▸ **EXERCISE OBJECTIVE**:
Pictures stay out; print the rest of the listing below exactly as it stands.

Segment Open

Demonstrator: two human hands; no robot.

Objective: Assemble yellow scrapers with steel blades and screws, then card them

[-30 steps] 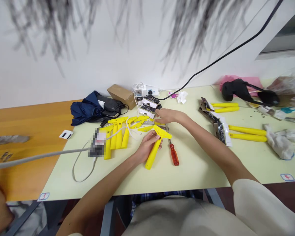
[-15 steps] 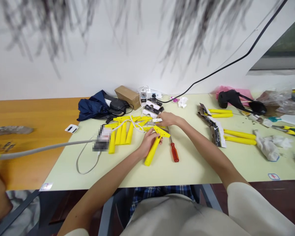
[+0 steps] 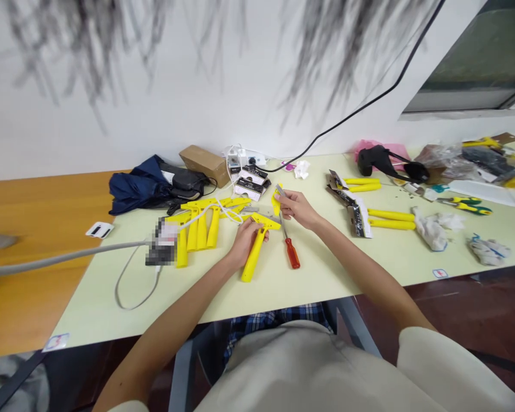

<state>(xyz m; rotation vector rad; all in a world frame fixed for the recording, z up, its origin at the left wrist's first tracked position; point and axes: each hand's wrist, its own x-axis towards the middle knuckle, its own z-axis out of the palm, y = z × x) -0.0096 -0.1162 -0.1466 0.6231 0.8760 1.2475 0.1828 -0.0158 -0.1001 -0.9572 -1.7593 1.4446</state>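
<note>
My left hand is closed around a yellow T-shaped scraper handle, its wide head pointing away from me. Just to the right, my right hand pinches a small yellow plate together with a flat grey metal strip, raised above the table. Below that hand lies a screwdriver with a red grip, its shaft pointing up toward my fingers. Several more yellow scraper handles lie side by side left of my left hand, crossed by a white cable.
Behind the handles are black-and-white boxes, a cardboard box and a dark blue cloth bundle. To the right lie packaged scrapers, crumpled gloves and pliers. A grey cable crosses from the left.
My right hand has drawn back from the pile, bringing up the yellow plate and metal strip. My left hand keeps hold of the scraper handle. The view has turned slightly right.
</note>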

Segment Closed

▸ **SOLUTION**:
Demonstrator: two human hands; no robot.

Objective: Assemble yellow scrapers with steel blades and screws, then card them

[-30 steps] 
[-15 steps] 
[+0 steps] 

<state>(xyz m; rotation vector rad; all in a world frame fixed for the recording, z up, its origin at the left wrist's first tracked position; point and axes: each hand's wrist, its own x-axis towards the middle knuckle, its own z-axis out of the palm, y = z × x) -0.0096 -0.1162 -0.1466 0.6231 0.8760 1.2475 0.1828 -0.0158 -0.1001 -0.9572 -1.7593 1.4446</state>
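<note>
My left hand is closed around a yellow T-shaped scraper handle, its wide head pointing away from me. Just to the right, my right hand pinches a small yellow plate together with a flat grey metal strip, raised above the table. Below that hand lies a screwdriver with a red grip, its shaft pointing up toward my fingers. Several more yellow scraper handles lie side by side left of my left hand, crossed by a white cable.
Behind the handles are black-and-white boxes, a cardboard box and a dark blue cloth bundle. To the right lie packaged scrapers, crumpled gloves and pliers. A grey cable crosses from the left.
My right hand has drawn back from the pile, bringing up the yellow plate and metal strip. My left hand keeps hold of the scraper handle. The view has turned slightly right.
</note>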

No additional response is required.